“Bye bye electronics ... all now in custody/seized” - mholt
https://twitter.com/Sidragon1/status/588572906063409152

======
kleer001
So, he jokes about messing with a plane he's on and then posts sad pics of his
computer hardware being confiscated? Or maybe I misuderstand. Jokes at 1pm,
Confiscation at 10pm. That looks like a pretty solid narrative.

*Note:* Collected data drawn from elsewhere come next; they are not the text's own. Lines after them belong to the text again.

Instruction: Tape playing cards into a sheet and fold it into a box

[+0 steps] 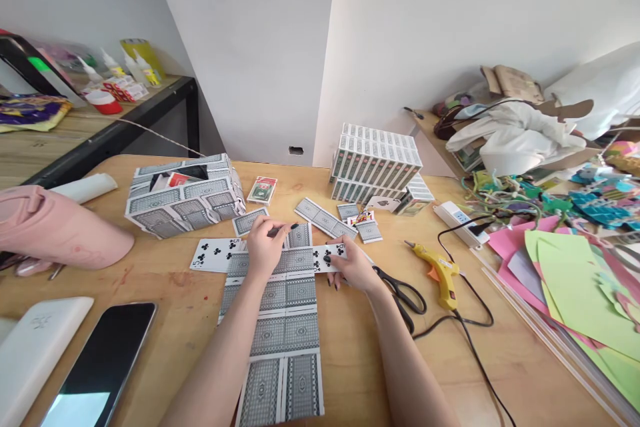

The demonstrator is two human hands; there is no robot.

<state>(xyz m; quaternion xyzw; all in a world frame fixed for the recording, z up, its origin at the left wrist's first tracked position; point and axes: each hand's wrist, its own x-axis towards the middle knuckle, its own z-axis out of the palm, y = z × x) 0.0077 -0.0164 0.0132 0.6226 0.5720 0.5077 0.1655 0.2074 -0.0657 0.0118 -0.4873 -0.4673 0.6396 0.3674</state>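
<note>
A long panel of playing cards (302, 332), patterned grey backs up, lies on the table in front of me. A face-up clubs card (323, 259) sticks out at its right edge, pinched between the thumb and fingers of my right hand (353, 265). At the left edge a five of clubs (213, 255) juts out face up. My left hand (266, 245) is over the panel's far end with its fingers curled in; whatever they may hold is hidden. A single back-up card (301, 235) extends beyond the far edge, beside the left fingertips.
Behind stand a card-covered box (185, 203), a card pack (262, 190) and stacked card packs (375, 160). Black scissors (407, 293), a yellow glue gun (437, 270) with its cord and a power strip (461, 223) lie right. A phone (103, 363) and pink bottle (65, 227) are left.
</note>
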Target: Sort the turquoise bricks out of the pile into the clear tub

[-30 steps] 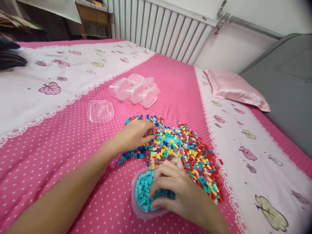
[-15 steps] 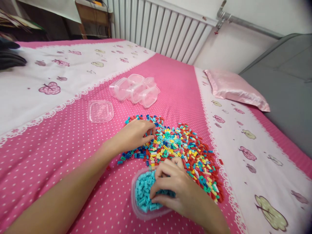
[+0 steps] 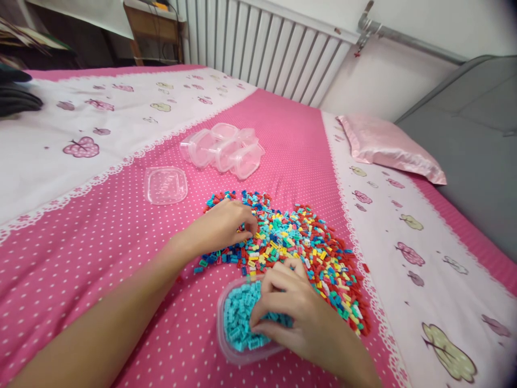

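Observation:
A heap of small multicoloured toy building bricks (image 3: pixel 283 237) lies spread on the bed. At the heap's left side is my left hand (image 3: pixel 232 222), its fingers curled down and closed among the bricks; whatever its fingertips hold is hidden. Nearer to me stands a clear plastic container (image 3: pixel 221 323), filled with turquoise bricks (image 3: pixel 242 318). My right hand (image 3: pixel 288 304) hovers over the container's right part, covering some of those bricks. Its thumb and index finger are pinched together, and I cannot make out anything between them.
A clear lid (image 3: pixel 166 185) lies flat to the left, beyond my left forearm. Several clear empty containers (image 3: pixel 224 148) are grouped behind the heap. A pink pillow (image 3: pixel 390 148) rests at the right, by a grey headboard (image 3: pixel 468 124). A white radiator (image 3: pixel 262 48) stands behind the bed.
My left hand's thumb and fingers have drawn closer together at the same spot in the heap. My right hand has shifted very slightly to the right over the container.

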The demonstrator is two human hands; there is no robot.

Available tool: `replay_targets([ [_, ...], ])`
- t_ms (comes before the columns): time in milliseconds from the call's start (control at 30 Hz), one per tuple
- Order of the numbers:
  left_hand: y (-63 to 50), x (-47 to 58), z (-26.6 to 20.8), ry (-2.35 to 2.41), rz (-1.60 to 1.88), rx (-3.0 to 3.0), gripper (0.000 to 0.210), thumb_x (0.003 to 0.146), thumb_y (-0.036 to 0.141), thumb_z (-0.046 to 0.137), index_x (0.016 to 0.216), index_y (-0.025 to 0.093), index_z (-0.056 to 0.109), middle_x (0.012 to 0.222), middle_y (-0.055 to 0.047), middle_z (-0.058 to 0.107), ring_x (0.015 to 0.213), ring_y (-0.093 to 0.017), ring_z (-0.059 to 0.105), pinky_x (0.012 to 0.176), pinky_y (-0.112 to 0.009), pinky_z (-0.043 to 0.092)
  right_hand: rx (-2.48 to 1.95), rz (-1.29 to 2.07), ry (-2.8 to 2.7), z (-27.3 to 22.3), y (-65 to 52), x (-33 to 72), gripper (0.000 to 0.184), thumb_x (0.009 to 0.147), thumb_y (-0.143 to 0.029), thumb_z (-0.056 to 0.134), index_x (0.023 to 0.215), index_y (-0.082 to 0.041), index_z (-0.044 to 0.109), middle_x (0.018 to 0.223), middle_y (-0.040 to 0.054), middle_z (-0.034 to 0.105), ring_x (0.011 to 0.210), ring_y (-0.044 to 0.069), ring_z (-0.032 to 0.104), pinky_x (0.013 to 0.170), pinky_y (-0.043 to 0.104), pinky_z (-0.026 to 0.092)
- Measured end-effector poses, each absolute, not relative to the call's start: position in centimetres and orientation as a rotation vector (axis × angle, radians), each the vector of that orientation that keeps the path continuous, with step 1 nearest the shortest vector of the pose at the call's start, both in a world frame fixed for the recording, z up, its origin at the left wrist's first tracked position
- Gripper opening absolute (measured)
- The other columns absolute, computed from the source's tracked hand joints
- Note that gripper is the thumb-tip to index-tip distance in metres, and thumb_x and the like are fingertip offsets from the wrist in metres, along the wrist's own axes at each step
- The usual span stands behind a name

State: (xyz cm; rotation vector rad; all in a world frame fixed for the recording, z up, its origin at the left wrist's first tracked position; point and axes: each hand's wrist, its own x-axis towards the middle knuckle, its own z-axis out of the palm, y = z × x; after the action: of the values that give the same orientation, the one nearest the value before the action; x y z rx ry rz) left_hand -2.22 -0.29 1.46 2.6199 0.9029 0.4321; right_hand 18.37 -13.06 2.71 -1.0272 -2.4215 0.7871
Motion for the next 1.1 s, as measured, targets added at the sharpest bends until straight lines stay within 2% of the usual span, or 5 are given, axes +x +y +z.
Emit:
replay_targets([
  [133,-0.4,-2.1,1.6,0.872,0.432,2.647,0.009,0.091,0.018,0.069,0.091,0.023,0.076,0.094,-0.002,0.073,0.096,-0.021,0.064,0.092,-0.035,0.039,-1.046,0.697,-2.266,2.7,-12.6,18.7,0.011,0.095,-0.022,0.069,0.084,-0.024,0.065,0.077,-0.0054,0.061,0.078,0.015,0.055,0.085,0.035,0.034],
  [400,-1.5,-0.5,1.0,0.791,0.411,2.72,0.008,0.094,0.022,0.067,0.089,0.021,0.073,0.091,-0.001,0.069,0.096,-0.021,0.059,0.09,-0.036,0.036,-1.354,0.38,-1.856,1.6,-11.8,19.0,0.01,0.092,-0.017,0.064,0.083,-0.023,0.066,0.058,-0.0078,0.043,0.059,0.014,0.048,0.065,0.028,0.035],
  [600,-2.4,0.6,0.6,0.948,0.305,2.908,0.013,0.092,0.029,0.068,0.089,0.017,0.069,0.095,-0.008,0.066,0.096,-0.026,0.056,0.084,-0.039,0.036,-1.389,0.373,-1.875,1.3,-11.7,18.8,0.01,0.092,-0.018,0.064,0.083,-0.022,0.066,0.058,-0.0074,0.044,0.06,0.014,0.05,0.065,0.027,0.036],
  [933,-2.4,0.7,1.0,0.894,0.301,2.847,0.011,0.094,0.022,0.062,0.086,0.017,0.067,0.089,-0.005,0.068,0.094,-0.024,0.058,0.084,-0.037,0.035,-1.401,0.418,-1.863,1.2,-11.7,18.7,0.009,0.093,-0.02,0.061,0.085,-0.023,0.065,0.059,-0.0076,0.042,0.059,0.014,0.049,0.063,0.026,0.036],
  [1100,-2.5,0.6,1.8,0.791,0.464,2.639,0.005,0.089,0.018,0.065,0.085,0.017,0.068,0.082,-0.002,0.068,0.086,-0.02,0.059,0.083,-0.034,0.037,-1.43,0.45,-1.74,0.7,-11.7,19.0,0.012,0.095,-0.021,0.057,0.104,-0.025,0.062,0.066,-0.0076,0.041,0.061,0.013,0.048,0.063,0.025,0.04],
])
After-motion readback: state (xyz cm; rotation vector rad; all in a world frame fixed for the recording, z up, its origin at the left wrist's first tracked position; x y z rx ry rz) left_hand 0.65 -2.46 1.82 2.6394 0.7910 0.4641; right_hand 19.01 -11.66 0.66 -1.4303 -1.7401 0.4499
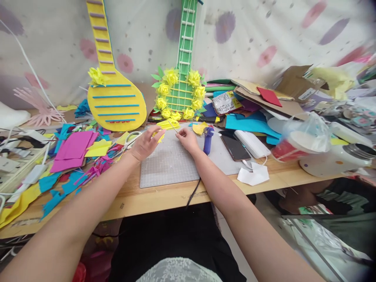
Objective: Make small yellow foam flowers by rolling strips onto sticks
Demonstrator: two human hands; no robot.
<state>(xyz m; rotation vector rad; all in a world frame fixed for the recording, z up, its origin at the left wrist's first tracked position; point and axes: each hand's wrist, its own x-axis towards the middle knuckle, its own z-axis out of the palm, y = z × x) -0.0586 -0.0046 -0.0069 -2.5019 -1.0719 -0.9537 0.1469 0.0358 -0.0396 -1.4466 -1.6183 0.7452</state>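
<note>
Over the grey cutting mat (167, 166), my left hand (146, 145) has its fingers bent around a small yellow paper piece (160, 137), partly hidden by the fingers. My right hand (188, 140) pinches a thin stick (173, 127) that points up and to the left. Beyond the hands lie yellow paper strips (168, 124). A blue glue gun (208, 140) stands just right of my right hand, near a yellow scrap (199, 128). White-handled scissors (131, 138) rest beside my left hand.
Behind stand a yellow paper guitar (117, 103) and a green one (183, 58) ringed with yellow flowers. Purple sheets (72, 150) and coloured scraps cover the left. A phone (235, 145), a power bank (252, 143), a red-white cup (289, 150) and a bottle (326, 161) occupy the right.
</note>
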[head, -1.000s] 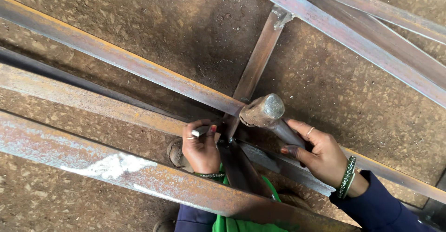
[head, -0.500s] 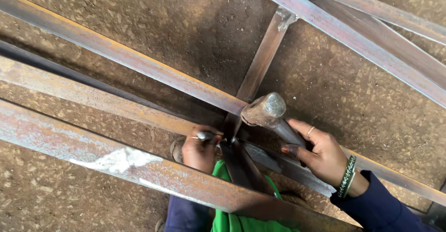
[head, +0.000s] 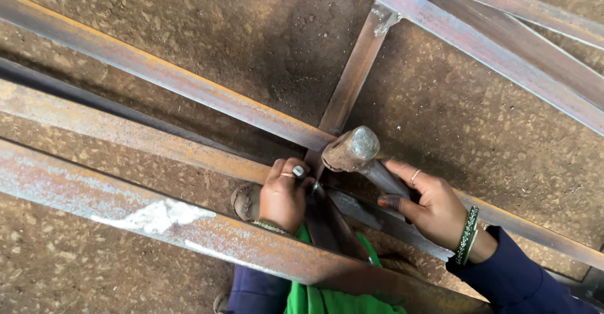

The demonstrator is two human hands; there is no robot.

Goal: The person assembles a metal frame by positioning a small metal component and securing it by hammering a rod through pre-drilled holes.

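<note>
My right hand [head: 428,204] grips the handle of a rusty hammer [head: 352,149], whose round head hangs just above a joint where rusty steel angle bars [head: 189,81] cross. My left hand [head: 284,194] is closed around a small metal piece [head: 299,171] held upright at that joint, right beside the hammer head. A short cross bar [head: 355,68] runs from the joint up to the upper bars. Part of my left wrist is hidden behind the near bar [head: 157,216].
Long rusty bars lie slanted over brown dirt ground [head: 478,112]. More bars [head: 503,31] cross at the top right. My green and dark blue clothing [head: 327,298] shows at the bottom edge, and a sandalled foot [head: 245,201] sits under the near bar.
My left hand with the small metal piece has shifted right to the joint, closer to the hammer head. The hammer and my right hand stay in nearly the same place.
</note>
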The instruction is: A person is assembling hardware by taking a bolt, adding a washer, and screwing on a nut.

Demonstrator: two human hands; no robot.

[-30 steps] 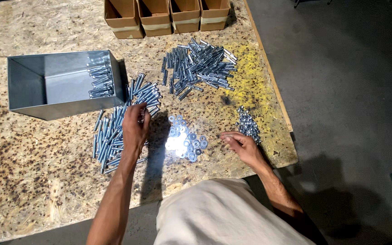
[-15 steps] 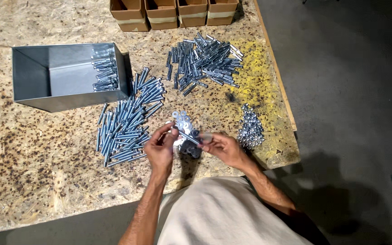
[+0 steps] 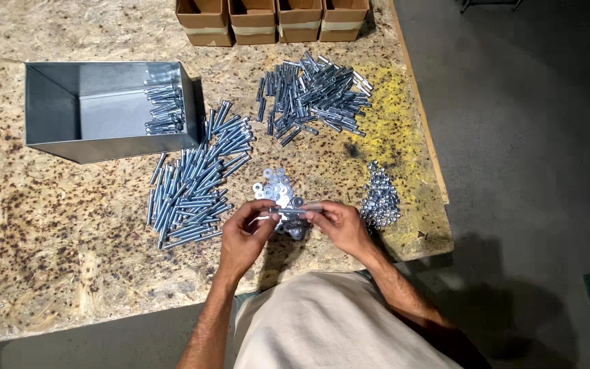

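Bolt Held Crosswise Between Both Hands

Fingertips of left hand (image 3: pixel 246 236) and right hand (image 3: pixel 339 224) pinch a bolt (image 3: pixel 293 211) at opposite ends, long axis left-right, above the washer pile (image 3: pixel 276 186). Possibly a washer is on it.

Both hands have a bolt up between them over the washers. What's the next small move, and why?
Probably slide a washer along the bolt: the left hand and right hand pinch its ends level, right above the washer pile, with the nut pile beside.
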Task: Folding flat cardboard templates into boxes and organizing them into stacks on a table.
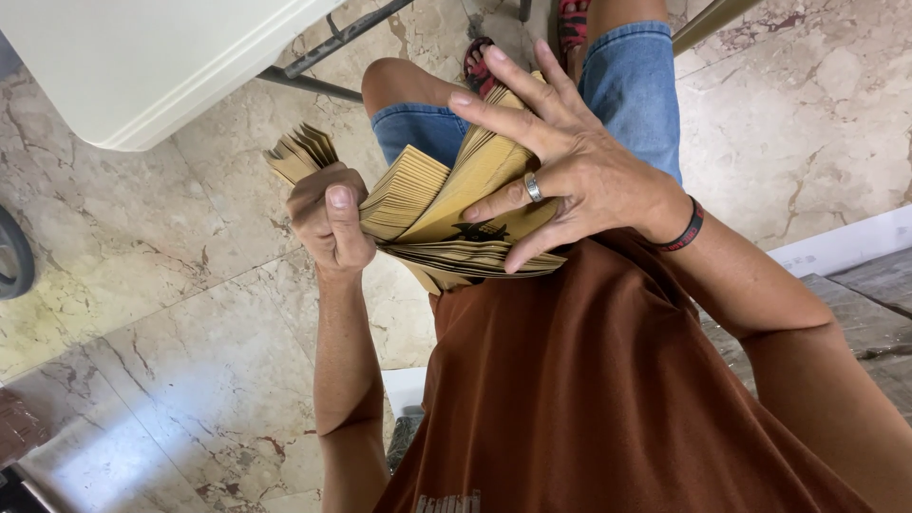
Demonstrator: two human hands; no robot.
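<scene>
While the camera looks straight down the person's front, both hands are up at chest/belly level working a thick stack of tan paper envelopes (pixel 446 204), the flat kraft-bag kind w/ a small dark printed mark on the top sheet. Left hand (pixel 328 220) is curled shut round the stack's left end, thumb on top, fingers wrapped under, so that end is pinched tight and a small bunch of sheets sticks out past the fist toward the white table corner (pixel 142 66). Right hand (pixel 560 166) isn't clamped at all: fingers spread wide & flat over the right half, fingertips riding the sheet edges, ring on one finger, dark band at the wrist.

Key bit imo: the stack's long axis runs left-right across the body, from the left fist over to under the right palm, and the sheets fan open up and away from the body, toward the knees. So the loose edges lie on the right hand's side; that's the hand nearer to them, the left is just the anchor.

Below the stack: bent knees in blue denim shorts (pixel 632 85), red sandals, marble floor (pixel 171 285), rust-brown shirt (pixel 589 380) filling the bottom of the view.
</scene>
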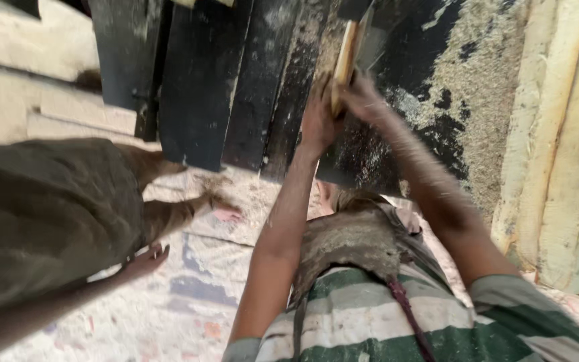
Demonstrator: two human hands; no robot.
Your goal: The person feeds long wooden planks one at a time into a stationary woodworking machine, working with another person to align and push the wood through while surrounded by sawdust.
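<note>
Head view, looking steeply down the wearer's chest: green-and-white striped shirt (397,322) and a dusty grey apron bib (350,241) fill the lower middle.

Both arms reach straight ahead and meet at one point. The left hand (317,121) and right hand (363,100) close around the near end of a pale, narrow wooden handle (343,57) that carries a flat grey metal blade (370,40). Fingers of both hands wrap the wood, pressed against each other; motion blur hides exactly how the fingers overlap.

Key relation: the tool's long axis runs away from the body, nearly in line with the forearms, tilted slightly right at the far end. It lies dead ahead of the hands, not to either side. The left hand sits lower on the handle, nearer the wearer; the right hand sits just beyond and above it.

Under the tool lies a dark, black-painted slab (410,121) on the desk, heaped with tan sawdust (477,87). Whether the blade touches the slab cannot be told. Several dark planks (202,87) lie side by side to the left.

Another person in an olive garment (41,214) stands at left, bare foot (219,208) on the pale, littered floor (189,302). Pale timber boards (557,167) line the right edge.
</note>
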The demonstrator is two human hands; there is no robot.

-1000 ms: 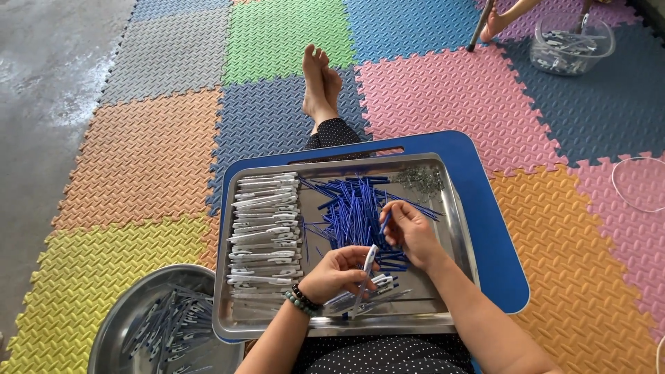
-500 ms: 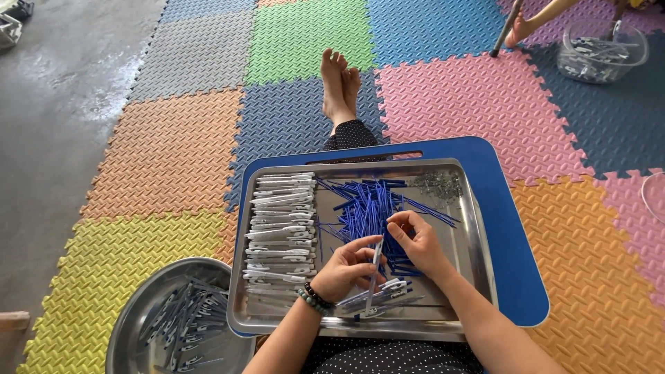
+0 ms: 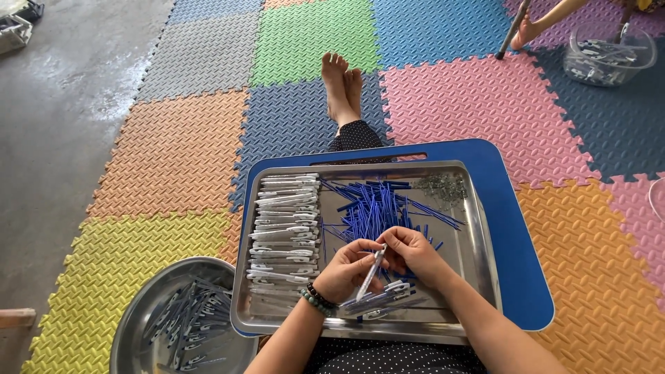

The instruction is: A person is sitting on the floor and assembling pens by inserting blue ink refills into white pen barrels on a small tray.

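Observation:
A steel tray [image 3: 478,242] lies on a blue lap board [image 3: 516,228] over my legs. Inside it a row of white pen barrels [image 3: 285,221] fills the left side, a heap of blue refills [image 3: 374,204] sits in the middle, and small metal springs [image 3: 443,187] lie at the far right corner. My left hand [image 3: 346,271] holds a white pen barrel [image 3: 369,273] tilted upright. My right hand [image 3: 415,255] pinches the barrel's top end. A few more barrels [image 3: 388,296] lie under my hands.
A round steel bowl [image 3: 138,312] with assembled pens stands at my lower left on the coloured foam mats. At the far right a clear tub [image 3: 609,55] of parts sits beside another person's foot [image 3: 526,31]. Bare concrete floor lies to the left.
My right hand has come in from the refill heap to meet the barrel in my left hand. The camera view has shifted slightly.

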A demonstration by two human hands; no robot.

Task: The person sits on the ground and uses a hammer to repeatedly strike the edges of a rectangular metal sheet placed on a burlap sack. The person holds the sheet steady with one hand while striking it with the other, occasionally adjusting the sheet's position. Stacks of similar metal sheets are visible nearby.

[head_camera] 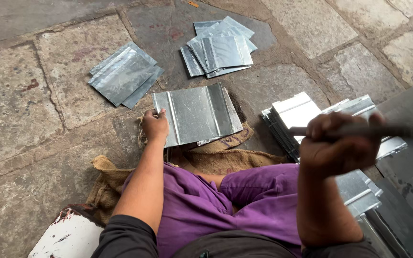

If that's true... I just don't know. Even as a kid I've always respected the
"Don't joke about a bomb as you pass through security." culture. I mean,
christ, a plane flight is so f-ing short. Best practices is shut up, sit down,
and keep quiet. It's hyper-public, seven powers of magnitude more touchy than
screaming "Fire" in a crowded theatre.

Airplanes, airports, and other international public places are not sanctified
platforms of free speech. They're special cases, like visiting your in laws
that you want to be on the good side of. Religion, politics, blue-humor,
graveyard whistling, none of them are appreciated by anyone, for the most
part.

Right? Am I completely retardomantobhan?

------
mholt
Apparently authorities noticed this tweet:
[https://twitter.com/Sidragon1/status/588433855184375808](https://twitter.com/Sidragon1/status/588433855184375808)
and confiscated his devices.

Edit: I submitted this link not because the action wasn't justified (joking
about hacking into the electronics on a plane obviously isn't OK) but rather
as a reminder of who is listening and what can happen.

------
Nadya
"Harmless pranks" like this can have bad results... however they highlight how
insecure flights can be in a way that will grab attention in ways that would
otherwise be ignored.

There needs to be more available venues for PenTesters and white/greyhat
hackers to be paid for their line of work. But security is often overlooked
because the masses aren't educated on the subject.

The number of companies that have lied about "your information is totally
secure" is beyond belief. This is one of the reasons why.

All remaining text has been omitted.